### The task
The first line of the data below and every line after it, through the one with "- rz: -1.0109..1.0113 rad", must be transcribed without change.

### The input
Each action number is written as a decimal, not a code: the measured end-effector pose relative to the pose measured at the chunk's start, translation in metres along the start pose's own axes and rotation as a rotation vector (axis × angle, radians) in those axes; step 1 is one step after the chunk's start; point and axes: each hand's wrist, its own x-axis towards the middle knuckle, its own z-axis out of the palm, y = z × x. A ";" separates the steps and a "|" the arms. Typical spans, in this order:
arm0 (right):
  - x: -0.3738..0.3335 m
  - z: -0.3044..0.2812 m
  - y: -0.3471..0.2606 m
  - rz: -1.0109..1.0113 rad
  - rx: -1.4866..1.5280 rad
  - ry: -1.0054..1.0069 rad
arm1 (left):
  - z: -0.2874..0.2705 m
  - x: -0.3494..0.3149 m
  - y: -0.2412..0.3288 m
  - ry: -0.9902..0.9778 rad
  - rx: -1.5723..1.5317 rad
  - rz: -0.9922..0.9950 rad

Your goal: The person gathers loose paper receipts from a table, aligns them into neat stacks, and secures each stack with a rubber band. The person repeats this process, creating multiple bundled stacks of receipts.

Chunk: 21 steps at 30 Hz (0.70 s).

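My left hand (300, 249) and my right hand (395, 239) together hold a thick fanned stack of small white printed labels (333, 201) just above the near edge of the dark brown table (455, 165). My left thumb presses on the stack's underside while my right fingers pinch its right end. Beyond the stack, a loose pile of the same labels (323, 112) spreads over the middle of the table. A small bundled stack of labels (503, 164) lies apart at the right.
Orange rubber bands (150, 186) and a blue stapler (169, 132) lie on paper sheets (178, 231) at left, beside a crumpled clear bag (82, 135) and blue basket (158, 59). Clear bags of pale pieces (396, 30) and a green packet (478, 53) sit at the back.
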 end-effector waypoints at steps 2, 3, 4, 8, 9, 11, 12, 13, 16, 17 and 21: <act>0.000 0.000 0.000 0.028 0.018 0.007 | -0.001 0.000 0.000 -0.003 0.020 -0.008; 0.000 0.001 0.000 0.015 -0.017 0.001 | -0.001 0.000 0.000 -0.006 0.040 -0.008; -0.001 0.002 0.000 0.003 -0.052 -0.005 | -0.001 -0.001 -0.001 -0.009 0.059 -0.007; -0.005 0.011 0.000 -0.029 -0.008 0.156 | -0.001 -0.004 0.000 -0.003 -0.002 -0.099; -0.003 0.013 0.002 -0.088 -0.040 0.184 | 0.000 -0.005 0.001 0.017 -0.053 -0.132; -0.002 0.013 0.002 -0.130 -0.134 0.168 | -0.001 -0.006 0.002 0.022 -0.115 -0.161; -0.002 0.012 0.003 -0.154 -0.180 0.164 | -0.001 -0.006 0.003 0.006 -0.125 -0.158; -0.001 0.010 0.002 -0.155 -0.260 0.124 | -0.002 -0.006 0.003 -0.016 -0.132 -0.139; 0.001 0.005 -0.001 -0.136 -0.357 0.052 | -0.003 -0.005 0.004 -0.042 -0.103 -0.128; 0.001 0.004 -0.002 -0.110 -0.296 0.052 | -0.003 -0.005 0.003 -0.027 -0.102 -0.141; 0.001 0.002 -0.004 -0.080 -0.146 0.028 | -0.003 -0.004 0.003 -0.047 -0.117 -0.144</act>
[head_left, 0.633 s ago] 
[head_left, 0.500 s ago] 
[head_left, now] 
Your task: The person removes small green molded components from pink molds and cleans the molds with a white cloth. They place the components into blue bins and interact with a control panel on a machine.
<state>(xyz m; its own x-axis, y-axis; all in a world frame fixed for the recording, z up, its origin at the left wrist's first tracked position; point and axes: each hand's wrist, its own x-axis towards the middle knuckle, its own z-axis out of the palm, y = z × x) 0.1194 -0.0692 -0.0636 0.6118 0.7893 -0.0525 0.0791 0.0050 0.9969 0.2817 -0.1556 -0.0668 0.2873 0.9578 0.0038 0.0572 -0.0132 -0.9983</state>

### Answer to the exercise
Each action number is written as a decimal, not a code: the measured end-effector pose relative to the pose measured at the chunk's start, translation in metres along the start pose's own axes and rotation as a rotation vector (axis × angle, radians) in those axes; step 1 is one step after the chunk's start; point and axes: each hand's wrist, its own x-axis towards the middle knuckle, its own z-axis out of the palm, y = z × x. A ";" separates the steps and a "|" the arms. Typical spans, in this order:
arm0 (right):
  - x: -0.3738..0.3335 m
  - z: -0.3044..0.2812 m
  - y: -0.3471..0.2606 m
  - rz: -1.0109..1.0113 rad

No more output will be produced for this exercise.